Sean Yates insists he can leave cycling with his “head held high” having retired from the sport for “purely personal reasons”.
Yates has been Team Sky’s lead directeur sportif since the team’s inception in 2010.
Team Sky chief Dave Brailsford has interviewed every rider and member of staff in the wake of the Lance Armstrong scandal and asked them to sign up to a written policy affirming no past or present involvement in doping.
But Brailsford insists Yates’ departure from the team is not related to the team’s anti-doping policy.
“Sean joined us in our first year and has been with us for three tough but rewarding seasons,” said Brailsford. “After a long career in professional cycling, he has told us that he wants to move on, for purely personal reasons.
“Sean has been a great support to the riders on the road and a valuable colleague to us all. We wish him the best for the next step in his life.”
Yates has been an instrumental figure in Team Sky’s success to date and masterminded Bradley Wiggins’ Tour de France victory from the team car.
The former pro, one of only six Britons to wear the Tour de France’s yellow jersey, rode with Armstrong at Motorola from 1992 to 1996 and, having moved into team management, helped direct Discovery Channel when the disgraced American won the last of his seven Tour ‘victories’ in 2005, and Astana when Armstrong finished third in 2009.
When the Armstrong scandal broke, Yates said he “never had any inclination that this type of practice was going on” in an interview with BBC Radio 5 Live.
Last week, race coach Bobby Julich left Team Sky after admitting to using EPO as a rider in the 1990s, and Yates said in a a statement that the timing of his announcement would raise eyebrows.
The 52-year-old said: “The last three years with Team Sky have been fantastic and a highlight of my long career in cycling.

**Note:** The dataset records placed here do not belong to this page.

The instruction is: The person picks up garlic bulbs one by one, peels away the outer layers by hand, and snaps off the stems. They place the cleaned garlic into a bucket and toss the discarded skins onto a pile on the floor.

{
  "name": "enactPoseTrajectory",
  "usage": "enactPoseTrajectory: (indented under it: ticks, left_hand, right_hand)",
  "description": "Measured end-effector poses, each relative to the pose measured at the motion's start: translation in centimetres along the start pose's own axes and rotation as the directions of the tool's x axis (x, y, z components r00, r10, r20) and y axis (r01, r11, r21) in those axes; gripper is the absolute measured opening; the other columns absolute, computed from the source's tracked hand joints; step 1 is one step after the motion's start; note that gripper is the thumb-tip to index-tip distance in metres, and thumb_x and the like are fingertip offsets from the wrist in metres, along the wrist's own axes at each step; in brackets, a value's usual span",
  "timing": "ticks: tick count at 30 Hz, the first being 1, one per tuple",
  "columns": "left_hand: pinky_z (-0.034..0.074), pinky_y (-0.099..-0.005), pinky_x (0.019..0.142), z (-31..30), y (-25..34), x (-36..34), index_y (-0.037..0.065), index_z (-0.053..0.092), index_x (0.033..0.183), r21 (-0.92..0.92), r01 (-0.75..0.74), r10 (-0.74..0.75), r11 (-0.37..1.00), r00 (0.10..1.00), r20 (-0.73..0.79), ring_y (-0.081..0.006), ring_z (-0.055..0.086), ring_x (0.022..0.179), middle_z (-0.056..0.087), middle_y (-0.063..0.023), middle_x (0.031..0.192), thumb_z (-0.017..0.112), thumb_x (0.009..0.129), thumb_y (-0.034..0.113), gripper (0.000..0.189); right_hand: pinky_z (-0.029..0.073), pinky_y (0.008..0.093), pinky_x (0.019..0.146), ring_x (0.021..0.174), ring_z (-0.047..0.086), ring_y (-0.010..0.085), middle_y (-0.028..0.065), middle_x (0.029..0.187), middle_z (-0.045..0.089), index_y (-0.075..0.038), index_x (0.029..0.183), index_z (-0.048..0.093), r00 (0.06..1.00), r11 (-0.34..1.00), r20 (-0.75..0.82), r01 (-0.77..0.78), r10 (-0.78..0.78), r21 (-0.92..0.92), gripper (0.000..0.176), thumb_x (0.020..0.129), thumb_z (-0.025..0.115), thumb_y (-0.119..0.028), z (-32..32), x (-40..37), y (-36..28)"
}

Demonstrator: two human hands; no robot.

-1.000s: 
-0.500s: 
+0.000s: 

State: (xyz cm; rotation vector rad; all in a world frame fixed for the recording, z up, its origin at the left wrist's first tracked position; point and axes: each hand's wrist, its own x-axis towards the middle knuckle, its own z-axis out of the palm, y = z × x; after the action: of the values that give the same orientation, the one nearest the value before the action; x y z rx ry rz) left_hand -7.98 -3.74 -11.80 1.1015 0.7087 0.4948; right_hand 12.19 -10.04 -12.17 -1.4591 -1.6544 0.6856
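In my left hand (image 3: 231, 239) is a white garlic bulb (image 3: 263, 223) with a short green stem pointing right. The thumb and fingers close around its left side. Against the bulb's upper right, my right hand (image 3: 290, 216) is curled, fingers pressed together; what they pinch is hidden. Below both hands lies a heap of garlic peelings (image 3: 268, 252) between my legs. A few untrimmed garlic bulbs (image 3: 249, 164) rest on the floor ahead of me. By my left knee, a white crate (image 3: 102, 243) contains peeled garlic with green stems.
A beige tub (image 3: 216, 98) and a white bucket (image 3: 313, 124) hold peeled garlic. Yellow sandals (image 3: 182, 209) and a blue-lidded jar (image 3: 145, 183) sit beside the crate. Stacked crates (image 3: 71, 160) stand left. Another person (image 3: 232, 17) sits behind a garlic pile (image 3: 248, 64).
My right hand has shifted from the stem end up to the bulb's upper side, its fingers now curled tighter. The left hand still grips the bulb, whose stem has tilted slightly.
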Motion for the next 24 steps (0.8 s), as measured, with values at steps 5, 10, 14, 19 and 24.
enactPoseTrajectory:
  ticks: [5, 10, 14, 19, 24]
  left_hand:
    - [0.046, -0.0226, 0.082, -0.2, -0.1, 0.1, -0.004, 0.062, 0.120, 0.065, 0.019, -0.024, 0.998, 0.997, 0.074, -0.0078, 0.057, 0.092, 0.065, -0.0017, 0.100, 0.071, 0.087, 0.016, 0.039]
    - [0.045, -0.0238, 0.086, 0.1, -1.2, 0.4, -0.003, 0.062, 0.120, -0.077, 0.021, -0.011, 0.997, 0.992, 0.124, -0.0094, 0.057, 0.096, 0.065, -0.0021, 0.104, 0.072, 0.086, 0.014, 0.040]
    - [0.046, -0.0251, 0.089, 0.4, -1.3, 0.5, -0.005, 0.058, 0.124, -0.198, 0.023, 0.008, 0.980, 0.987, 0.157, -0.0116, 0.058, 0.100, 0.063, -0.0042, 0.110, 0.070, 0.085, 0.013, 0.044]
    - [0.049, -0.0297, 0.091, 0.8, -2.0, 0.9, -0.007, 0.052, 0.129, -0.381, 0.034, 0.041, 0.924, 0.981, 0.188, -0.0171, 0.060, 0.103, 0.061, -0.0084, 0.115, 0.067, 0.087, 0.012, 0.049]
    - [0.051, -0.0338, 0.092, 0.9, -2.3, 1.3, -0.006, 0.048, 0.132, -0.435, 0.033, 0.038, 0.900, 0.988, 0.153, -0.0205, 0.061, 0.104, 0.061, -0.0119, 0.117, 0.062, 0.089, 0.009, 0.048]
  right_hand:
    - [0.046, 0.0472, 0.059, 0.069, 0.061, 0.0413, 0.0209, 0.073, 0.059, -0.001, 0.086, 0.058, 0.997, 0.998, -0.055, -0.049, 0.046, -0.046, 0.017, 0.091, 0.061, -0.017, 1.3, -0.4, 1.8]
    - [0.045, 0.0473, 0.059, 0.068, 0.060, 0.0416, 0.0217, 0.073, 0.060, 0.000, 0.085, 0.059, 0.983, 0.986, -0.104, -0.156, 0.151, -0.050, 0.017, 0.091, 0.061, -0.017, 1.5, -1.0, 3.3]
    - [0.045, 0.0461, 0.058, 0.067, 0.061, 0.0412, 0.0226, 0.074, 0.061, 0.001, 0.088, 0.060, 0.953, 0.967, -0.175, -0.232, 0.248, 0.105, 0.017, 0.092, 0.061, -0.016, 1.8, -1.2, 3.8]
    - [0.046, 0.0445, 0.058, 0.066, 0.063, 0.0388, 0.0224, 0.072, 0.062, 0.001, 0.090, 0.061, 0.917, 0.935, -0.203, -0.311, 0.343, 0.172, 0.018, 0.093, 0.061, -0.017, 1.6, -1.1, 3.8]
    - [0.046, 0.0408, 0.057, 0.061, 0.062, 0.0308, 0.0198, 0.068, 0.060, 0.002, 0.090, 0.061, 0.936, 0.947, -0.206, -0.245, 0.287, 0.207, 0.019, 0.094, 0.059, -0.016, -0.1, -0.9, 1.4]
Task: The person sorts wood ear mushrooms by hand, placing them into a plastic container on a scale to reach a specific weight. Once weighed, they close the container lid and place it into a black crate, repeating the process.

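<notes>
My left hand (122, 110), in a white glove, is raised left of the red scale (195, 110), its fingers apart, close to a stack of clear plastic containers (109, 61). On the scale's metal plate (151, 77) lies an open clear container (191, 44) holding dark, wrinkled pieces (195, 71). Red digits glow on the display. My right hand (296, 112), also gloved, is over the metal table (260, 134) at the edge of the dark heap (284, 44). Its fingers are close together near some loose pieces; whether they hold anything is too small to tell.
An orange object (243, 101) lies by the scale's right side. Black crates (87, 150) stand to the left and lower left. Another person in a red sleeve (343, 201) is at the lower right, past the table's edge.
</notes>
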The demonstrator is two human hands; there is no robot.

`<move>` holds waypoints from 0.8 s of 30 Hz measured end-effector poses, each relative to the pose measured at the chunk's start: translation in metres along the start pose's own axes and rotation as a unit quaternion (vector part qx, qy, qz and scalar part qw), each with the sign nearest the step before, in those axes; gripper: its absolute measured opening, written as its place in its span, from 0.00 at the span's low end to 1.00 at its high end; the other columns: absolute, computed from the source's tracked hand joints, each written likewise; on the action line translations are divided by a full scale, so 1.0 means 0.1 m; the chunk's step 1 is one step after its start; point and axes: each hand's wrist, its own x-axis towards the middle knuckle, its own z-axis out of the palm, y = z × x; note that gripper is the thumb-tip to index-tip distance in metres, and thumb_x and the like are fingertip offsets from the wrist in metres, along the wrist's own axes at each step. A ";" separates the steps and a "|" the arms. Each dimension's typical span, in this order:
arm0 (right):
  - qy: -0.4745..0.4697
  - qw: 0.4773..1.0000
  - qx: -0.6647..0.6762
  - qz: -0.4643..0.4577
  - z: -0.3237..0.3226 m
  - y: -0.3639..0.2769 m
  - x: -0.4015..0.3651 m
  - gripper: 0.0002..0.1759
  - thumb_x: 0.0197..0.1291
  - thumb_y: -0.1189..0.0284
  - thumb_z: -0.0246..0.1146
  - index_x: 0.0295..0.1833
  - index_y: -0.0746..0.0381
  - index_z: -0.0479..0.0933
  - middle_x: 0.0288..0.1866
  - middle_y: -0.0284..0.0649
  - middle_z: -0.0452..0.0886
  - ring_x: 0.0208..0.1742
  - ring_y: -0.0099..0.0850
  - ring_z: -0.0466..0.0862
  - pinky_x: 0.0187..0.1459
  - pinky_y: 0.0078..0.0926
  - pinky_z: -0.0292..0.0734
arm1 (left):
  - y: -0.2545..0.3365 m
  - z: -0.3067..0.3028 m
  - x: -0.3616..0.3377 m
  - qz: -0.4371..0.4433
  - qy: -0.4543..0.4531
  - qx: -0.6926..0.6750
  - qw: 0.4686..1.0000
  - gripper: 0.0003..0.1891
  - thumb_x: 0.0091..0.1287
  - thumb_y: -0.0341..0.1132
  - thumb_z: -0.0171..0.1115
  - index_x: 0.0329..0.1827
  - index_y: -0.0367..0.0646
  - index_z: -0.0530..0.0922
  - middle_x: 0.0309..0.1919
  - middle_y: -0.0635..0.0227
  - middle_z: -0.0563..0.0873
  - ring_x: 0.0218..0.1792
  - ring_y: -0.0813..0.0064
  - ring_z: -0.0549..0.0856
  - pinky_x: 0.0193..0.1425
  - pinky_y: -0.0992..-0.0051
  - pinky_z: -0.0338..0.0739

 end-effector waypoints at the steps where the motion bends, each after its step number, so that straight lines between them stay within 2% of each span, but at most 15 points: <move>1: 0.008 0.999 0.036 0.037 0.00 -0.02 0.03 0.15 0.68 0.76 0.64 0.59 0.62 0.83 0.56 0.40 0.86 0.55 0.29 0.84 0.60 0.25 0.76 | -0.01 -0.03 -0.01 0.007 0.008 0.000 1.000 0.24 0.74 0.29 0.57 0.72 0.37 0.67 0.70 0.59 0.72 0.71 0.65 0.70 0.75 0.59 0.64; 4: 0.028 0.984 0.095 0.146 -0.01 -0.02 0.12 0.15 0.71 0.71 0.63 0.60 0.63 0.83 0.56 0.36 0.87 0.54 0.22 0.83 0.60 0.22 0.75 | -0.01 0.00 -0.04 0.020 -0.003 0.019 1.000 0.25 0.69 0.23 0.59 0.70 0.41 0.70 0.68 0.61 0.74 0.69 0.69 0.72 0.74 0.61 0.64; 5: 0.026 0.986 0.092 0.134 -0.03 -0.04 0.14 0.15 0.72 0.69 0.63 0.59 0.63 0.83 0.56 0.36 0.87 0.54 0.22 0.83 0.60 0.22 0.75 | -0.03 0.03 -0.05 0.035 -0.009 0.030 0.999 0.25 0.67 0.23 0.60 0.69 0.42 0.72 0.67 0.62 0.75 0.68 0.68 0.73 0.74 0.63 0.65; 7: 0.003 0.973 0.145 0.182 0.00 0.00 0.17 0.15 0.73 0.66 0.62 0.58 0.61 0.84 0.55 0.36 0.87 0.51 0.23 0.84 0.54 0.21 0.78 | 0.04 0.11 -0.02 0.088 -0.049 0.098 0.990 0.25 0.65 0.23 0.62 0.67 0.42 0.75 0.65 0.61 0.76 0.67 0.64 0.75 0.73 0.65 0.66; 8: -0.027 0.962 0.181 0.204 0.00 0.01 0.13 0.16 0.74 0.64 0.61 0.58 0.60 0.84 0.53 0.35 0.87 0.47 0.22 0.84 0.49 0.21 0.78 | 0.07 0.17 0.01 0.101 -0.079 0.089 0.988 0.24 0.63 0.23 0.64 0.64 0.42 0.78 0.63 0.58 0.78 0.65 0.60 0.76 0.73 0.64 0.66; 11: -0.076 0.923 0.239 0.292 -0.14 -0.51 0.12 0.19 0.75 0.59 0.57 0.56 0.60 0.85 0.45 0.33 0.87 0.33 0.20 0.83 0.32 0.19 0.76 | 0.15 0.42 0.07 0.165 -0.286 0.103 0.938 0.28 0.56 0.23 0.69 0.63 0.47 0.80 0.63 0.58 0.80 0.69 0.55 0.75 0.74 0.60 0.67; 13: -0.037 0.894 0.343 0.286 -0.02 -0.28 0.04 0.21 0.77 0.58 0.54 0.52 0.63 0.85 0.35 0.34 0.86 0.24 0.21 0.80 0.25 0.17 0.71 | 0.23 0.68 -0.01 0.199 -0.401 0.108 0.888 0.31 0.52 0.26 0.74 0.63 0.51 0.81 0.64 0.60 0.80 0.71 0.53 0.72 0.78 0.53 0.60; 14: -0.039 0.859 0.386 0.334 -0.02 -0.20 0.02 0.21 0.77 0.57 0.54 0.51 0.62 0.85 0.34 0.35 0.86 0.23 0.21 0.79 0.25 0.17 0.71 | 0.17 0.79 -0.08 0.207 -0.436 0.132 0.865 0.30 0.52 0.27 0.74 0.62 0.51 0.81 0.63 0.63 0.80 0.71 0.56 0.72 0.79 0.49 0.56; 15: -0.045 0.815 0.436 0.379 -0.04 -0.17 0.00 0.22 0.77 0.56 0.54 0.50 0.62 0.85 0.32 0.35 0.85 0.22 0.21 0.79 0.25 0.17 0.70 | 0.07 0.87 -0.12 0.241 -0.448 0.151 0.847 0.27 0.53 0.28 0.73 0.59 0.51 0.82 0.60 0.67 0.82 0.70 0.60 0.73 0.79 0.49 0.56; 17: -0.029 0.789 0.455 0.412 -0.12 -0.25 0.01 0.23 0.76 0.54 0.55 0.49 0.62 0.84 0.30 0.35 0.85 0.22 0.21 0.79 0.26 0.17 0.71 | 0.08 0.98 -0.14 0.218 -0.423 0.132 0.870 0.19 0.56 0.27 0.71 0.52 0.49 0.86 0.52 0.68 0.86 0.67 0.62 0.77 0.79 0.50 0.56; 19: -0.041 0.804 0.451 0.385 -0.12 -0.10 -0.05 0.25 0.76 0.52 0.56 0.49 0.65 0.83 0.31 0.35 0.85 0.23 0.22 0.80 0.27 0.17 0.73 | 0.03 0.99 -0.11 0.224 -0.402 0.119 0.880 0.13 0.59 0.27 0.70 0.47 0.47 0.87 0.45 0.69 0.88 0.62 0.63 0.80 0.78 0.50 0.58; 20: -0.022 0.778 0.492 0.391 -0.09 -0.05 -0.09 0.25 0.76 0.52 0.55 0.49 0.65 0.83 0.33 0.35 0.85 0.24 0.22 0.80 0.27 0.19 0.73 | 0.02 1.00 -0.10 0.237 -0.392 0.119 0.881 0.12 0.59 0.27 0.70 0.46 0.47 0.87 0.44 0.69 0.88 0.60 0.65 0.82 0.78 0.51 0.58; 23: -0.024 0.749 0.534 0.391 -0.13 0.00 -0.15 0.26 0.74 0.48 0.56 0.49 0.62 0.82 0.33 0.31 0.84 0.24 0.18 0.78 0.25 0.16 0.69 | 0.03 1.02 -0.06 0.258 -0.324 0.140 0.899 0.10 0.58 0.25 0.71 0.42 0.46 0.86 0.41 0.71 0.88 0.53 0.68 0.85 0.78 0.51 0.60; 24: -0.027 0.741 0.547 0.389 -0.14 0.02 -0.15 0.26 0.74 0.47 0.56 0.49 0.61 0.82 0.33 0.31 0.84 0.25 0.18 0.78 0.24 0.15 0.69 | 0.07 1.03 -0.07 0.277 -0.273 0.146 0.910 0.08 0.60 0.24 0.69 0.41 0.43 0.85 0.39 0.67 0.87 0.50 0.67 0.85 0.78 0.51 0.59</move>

I’m proud to have been involved with the team at such an incredible time for the sport. I have suffered with my health in recent years and have spent a lot of time away from my home, so I feel the time is right to focus on myself and my family.
“I realise the timing of my retirement will lead to speculation, given what is currently going on in the sport, but I can walk away with my head held high knowing I have done nothing wrong.”